Harrell has a written business plan, a marketing strategy, a net profit/loss analysis, a projected income statement and a financial summary. All he needs, Harrell recently told a panel of business executives gathered inside the walls of the medium-security Hamilton Unit, is a start-up loan.

"Hello, my name is Thomas Harrell Sr., the founder and owner of Yum Yum's Mobile Catering Service," the animated 31-year-old inmate announced. "We make hot, on-the-spot barbecue meals."

This was Harrell's pitch for his new business, one of 60 similar plans presented by the graduates of an unusual Texas prison program designed to harness a convict's street smarts and funnel them into a legitimate venture upon release.

"We are not so much in the business of creating entrepreneurs as leveraging their skills," said Catherine Rohr, founder of the Prison Entrepreneurship Program, a nonprofit organization based in Houston. "After all, it was their entrepreneurial skills that landed them in prison."

Rohr, a one-time venture capitalist in California and New York, was inspired after visiting a prison ministry program in the spring of 2004 that was started by former Watergate conspirator Charles W. Colson. She heard a graduate say that he left prison after eight years and started a general contracting business that made $1.7 million in sales in 18 months.

"I thought I was going on a zoo tour of caged-up animals," recalled Rohr, 29, of that first visit to a prison in Sugar Land, Tex. "Instead, I saw human beings who are just as much in need of grace as I am, and I saw all this untapped potential, good sales skills and decent business sense."

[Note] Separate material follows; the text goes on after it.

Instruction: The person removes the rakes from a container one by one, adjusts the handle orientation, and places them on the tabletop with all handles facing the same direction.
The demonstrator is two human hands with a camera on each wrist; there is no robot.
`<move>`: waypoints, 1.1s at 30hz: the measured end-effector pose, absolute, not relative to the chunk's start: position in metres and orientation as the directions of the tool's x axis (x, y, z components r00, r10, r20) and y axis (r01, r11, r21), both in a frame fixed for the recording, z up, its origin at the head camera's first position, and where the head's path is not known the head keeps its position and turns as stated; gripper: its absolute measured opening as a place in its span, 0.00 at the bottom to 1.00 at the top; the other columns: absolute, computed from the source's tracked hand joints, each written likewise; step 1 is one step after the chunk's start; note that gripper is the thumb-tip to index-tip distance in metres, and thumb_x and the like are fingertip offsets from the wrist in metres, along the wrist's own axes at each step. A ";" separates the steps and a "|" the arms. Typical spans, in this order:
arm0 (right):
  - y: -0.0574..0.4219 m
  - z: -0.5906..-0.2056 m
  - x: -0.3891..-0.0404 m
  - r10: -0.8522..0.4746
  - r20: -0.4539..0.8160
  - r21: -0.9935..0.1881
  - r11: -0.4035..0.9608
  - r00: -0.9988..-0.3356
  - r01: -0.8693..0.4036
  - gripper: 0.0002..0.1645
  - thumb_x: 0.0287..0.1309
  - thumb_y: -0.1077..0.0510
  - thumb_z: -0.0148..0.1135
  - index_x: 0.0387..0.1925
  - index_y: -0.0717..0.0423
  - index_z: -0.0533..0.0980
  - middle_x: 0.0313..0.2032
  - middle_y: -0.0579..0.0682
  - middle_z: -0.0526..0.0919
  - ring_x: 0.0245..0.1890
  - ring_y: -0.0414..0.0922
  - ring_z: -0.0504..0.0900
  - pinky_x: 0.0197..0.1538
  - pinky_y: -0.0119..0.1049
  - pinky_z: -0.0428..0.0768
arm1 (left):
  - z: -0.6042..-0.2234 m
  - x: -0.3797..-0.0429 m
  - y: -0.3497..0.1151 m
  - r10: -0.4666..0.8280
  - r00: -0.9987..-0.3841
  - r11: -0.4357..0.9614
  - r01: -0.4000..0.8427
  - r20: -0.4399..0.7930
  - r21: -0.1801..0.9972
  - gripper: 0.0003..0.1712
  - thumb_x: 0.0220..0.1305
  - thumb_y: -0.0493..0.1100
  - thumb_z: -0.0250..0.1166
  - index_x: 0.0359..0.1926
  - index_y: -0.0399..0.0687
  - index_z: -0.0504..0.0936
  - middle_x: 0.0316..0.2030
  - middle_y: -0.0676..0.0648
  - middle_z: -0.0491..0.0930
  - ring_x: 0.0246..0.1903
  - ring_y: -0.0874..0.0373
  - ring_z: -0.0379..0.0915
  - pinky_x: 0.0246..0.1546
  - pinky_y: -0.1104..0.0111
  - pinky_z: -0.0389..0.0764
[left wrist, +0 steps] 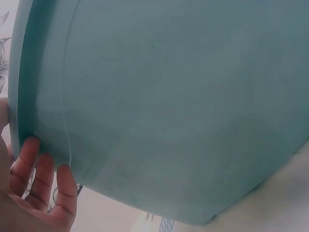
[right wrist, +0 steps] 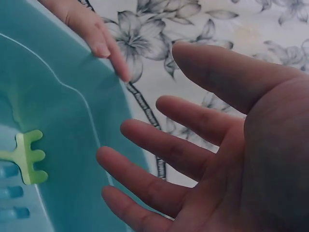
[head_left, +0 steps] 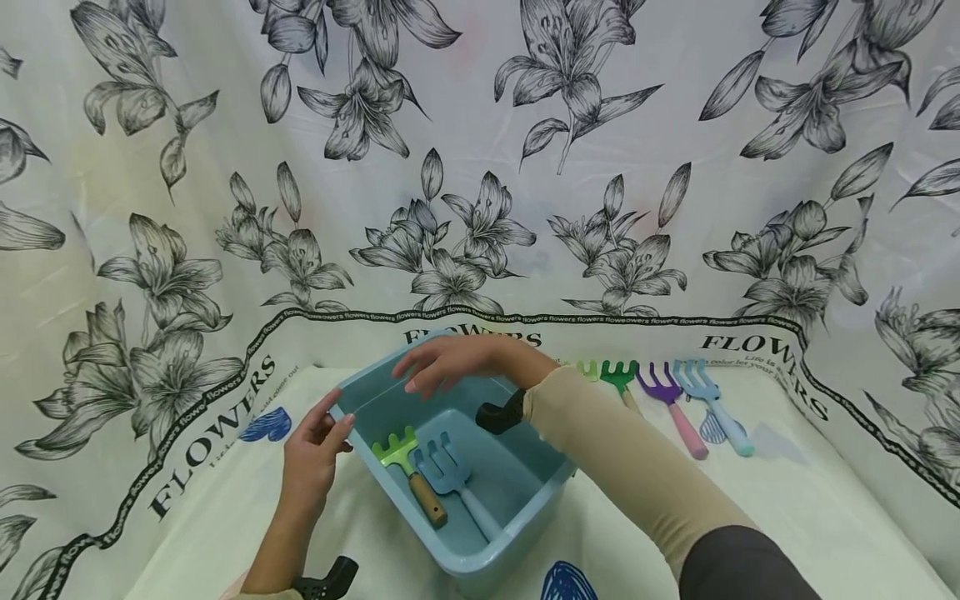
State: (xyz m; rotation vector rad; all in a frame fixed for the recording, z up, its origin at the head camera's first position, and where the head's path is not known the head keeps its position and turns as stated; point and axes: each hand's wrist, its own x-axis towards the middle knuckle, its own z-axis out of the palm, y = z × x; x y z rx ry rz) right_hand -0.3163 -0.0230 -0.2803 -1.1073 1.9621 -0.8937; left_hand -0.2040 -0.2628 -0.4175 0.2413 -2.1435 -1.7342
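Observation:
A light blue plastic bin (head_left: 517, 458) stands tilted across the middle of the head view. My left hand (head_left: 315, 454) grips its rim at the left corner, thumb over the edge; the left wrist view shows the other fingers (left wrist: 43, 181) against the outer wall. Inside lie a light green hand rake (head_left: 426, 498) with a wooden handle and a light blue hand rake (head_left: 448, 475), side by side. Above the bin's far side hovers my right hand (head_left: 453, 364), holding nothing. Its fingers (right wrist: 164, 150) are spread and loosely bent in the right wrist view.
Behind the right forearm, more hand rakes lie in a row: a light green one (head_left: 587, 369), a dark green one (head_left: 618, 379), a purple one with a pink handle (head_left: 675, 408) and a light blue one (head_left: 716, 407). A flower-printed curtain (head_left: 465, 167) hangs behind the white-covered table (head_left: 795, 517).

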 end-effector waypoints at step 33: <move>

Rohr created a graduate school-style business plan competition there and, within months, quit her job in Manhattan, incorporated her program and moved to Texas. She obtained permission from the state Department of Criminal Justice to locate her program in the Hamilton Unit. The pre-release facility, 100 miles northwest of Houston, houses 1,200 inmates who participate in a special therapeutic program for six to eight months before their discharge.

Rohr has instituted a rigorous business curriculum: more than 350 hours of class time, taught by 100 business executives whom she recruits; exams; extensive writing assignments; and tough homework penalties for inmates who do anything from utter a curse word to fail a test. Prisoners are paired with Harvard and Texas A&M University students, online or in person, who help edit their business plans. The executives then judge the plans.

First, though, inmates must qualify for PEP, as the program is known. They must have renounced any prison gang affiliation and must fill out a 23-page questionnaire, learn 10 pages of financial terminology, take four tests and be interviewed by almost a dozen corporate executives and PEP graduates. Important as the tests and interviews are, Rohr said, "the number one thing we look for in inmates is change."

This summer, 150 prisoners applied for PEP's fourth class; 84 were selected, and 60 completed the four-month course. On a recent cool evening, the graduates marched single file in their blue caps and gowns into the basketball court in the middle of the prison yard, the concrete slab fenced off by a tall chain-link fence topped with concertina wire.